• **TASK PROMPT**
Each line below needs to be restated word for word.

• **THE DATA**
◆ ◆ ◆ ◆ ◆
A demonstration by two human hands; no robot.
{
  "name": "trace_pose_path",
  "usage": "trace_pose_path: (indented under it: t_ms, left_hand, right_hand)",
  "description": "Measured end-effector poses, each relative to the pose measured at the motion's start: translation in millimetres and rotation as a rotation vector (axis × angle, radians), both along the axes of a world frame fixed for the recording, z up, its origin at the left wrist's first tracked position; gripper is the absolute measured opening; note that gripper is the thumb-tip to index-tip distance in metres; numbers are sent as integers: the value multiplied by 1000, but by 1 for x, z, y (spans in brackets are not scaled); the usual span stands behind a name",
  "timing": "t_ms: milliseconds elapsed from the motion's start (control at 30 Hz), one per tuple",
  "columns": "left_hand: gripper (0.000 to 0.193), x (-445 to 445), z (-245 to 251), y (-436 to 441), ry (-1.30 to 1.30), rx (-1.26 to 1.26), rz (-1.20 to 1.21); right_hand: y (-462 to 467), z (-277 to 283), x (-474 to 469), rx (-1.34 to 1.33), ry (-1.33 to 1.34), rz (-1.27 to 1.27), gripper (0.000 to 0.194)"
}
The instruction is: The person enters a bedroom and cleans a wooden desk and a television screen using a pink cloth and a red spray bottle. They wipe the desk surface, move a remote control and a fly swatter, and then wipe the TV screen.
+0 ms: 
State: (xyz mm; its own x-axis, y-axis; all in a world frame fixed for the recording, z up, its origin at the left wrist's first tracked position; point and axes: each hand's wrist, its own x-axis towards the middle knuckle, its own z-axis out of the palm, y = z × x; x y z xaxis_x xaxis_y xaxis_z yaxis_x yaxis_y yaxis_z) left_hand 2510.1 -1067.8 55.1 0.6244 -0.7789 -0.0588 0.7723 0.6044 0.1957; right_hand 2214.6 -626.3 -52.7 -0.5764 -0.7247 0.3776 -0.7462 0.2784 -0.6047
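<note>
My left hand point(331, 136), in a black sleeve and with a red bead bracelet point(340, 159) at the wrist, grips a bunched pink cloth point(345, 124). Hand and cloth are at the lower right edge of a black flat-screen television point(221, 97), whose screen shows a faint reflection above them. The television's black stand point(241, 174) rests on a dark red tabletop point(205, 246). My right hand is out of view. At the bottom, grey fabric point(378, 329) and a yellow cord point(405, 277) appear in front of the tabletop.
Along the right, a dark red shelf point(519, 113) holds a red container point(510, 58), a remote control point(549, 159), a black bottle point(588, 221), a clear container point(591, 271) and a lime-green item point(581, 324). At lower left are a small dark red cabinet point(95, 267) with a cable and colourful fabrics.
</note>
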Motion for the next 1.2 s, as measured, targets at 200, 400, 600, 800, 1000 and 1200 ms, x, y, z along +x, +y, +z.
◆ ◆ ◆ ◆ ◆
• **REPLY TO THE TASK**
A demonstration by two human hands; no robot.
{
  "name": "trace_pose_path",
  "usage": "trace_pose_path: (indented under it: t_ms, left_hand, right_hand)",
  "description": "Measured end-effector poses, each relative to the pose measured at the motion's start: translation in millimetres and rotation as a rotation vector (axis × angle, radians), both along the axes of a world frame fixed for the recording, z up, its origin at the left wrist's first tracked position; gripper is the absolute measured opening; note that gripper is the thumb-tip to index-tip distance in metres; numbers are sent as integers: the value multiplied by 1000, but by 1 for x, z, y (spans in brackets are not scaled); the usual span stands behind a name",
  "timing": "t_ms: milliseconds elapsed from the motion's start (control at 30 Hz), one per tuple",
  "columns": "left_hand: gripper (0.000 to 0.193), x (-445 to 445), z (-245 to 251), y (-436 to 441), ry (-1.30 to 1.30), rx (-1.26 to 1.26), rz (-1.20 to 1.21); right_hand: y (-462 to 467), z (-277 to 283), x (-474 to 469), rx (-1.34 to 1.33), ry (-1.33 to 1.34), rz (-1.27 to 1.27), gripper (0.000 to 0.194)"
}
The instruction is: The person enters a bedroom and cleans a wooden desk and a television screen using a pink cloth and a red spray bottle. They wipe the desk surface, move a remote control and a fly swatter, and then wipe the TV screen.
+0 ms: 
State: (xyz mm; its own x-axis, y-axis; all in a world frame fixed for the recording, z up, its origin at the left wrist's first tracked position; point and axes: each hand's wrist, its own x-axis towards the middle knuckle, its own z-axis out of the palm, y = z × x; x y z xaxis_x xaxis_y xaxis_z yaxis_x yaxis_y yaxis_z) left_hand 2510.1 -1067.8 55.1 0.6244 -0.7789 -0.0588 0.7723 0.6044 0.1957; right_hand 2214.6 -626.3 -52.7 -0.5764 -0.7247 0.3776 -0.7462 0.2784 -0.6047
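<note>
My left hand point(331, 136), in a black sleeve and with a red bead bracelet point(340, 159) at the wrist, grips a bunched pink cloth point(345, 124). Hand and cloth are at the lower right edge of a black flat-screen television point(221, 97), whose screen shows a faint reflection above them. The television's black stand point(241, 174) rests on a dark red tabletop point(205, 246). My right hand is out of view. At the bottom, grey fabric point(378, 329) and a yellow cord point(405, 277) appear in front of the tabletop.
Along the right, a dark red shelf point(519, 113) holds a red container point(510, 58), a remote control point(549, 159), a black bottle point(588, 221), a clear container point(591, 271) and a lime-green item point(581, 324). At lower left are a small dark red cabinet point(95, 267) with a cable and colourful fabrics.
</note>
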Motion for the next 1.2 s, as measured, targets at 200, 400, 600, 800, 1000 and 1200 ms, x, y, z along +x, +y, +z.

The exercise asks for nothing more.